Perlukah Baterai Dijaga di 40–80 Persen?
Kebiasaan mengisi daya juga dapat memengaruhi kesehatan baterai dalam jangka panjang.
Membiarkan baterai berulang kali benar-benar habis hingga 0% dapat mempercepat penurunan kesehatan sel baterai.
Sebaliknya, mempertahankan laptop pada kondisi 100% dan terus terhubung ke charger dalam waktu lama juga dapat mempercepat degradasi pada kondisi tertentu.
Karena itu, salah satu kebiasaan yang sering dianjurkan adalah aturan 40–80, yakni mulai mengisi daya ketika baterai berada di sekitar 40% dan menghentikannya di kisaran 80%.
Namun, aturan tersebut bukan kewajiban mutlak. Pengguna tidak perlu terus-menerus mengawasi persentase baterai secara ketat, terutama karena laptop modern umumnya memiliki sistem manajemen baterai sendiri.
Pada akhirnya, daya tahan baterai yang normal harus dilihat berdasarkan jenis laptop dan pola penggunaannya.

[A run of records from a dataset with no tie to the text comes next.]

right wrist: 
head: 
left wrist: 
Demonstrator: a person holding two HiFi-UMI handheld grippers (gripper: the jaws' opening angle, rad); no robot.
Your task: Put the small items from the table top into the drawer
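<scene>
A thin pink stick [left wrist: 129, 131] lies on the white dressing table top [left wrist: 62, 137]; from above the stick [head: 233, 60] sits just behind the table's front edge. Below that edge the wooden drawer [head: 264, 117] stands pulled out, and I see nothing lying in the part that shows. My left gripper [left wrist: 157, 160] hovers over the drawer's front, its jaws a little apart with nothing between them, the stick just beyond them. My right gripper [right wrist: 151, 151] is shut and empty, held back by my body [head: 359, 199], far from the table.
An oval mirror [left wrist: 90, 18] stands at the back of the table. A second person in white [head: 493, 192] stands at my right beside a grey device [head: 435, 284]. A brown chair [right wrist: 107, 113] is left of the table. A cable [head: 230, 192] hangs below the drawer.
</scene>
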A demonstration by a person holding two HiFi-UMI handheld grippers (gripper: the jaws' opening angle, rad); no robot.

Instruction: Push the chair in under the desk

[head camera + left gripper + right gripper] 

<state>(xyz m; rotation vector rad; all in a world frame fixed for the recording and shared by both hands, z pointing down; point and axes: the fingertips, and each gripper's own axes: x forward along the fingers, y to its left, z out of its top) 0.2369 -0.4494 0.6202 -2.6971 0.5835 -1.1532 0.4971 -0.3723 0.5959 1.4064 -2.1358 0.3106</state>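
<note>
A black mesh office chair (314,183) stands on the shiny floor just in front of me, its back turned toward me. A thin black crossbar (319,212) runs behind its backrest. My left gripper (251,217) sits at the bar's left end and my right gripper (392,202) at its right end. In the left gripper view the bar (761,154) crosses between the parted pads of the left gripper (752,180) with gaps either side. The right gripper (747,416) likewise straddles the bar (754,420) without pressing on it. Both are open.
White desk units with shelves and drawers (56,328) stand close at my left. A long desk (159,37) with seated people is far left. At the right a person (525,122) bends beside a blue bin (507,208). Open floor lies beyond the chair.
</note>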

Laptop gaming yang bertahan tiga jam belum tentu bermasalah, sementara Ultrabook yang hanya mampu bertahan dua atau tiga jam dalam penggunaan ringan bisa menjadi indikasi bahwa kondisi baterainya perlu diperiksa.
Dengan mengatur konsumsi daya, menjaga suhu perangkat, menggunakan charger yang sesuai, dan menghindari kebiasaan menguras baterai hingga benar-benar habis, pengguna dapat membantu mempertahankan performa baterai lebih lama.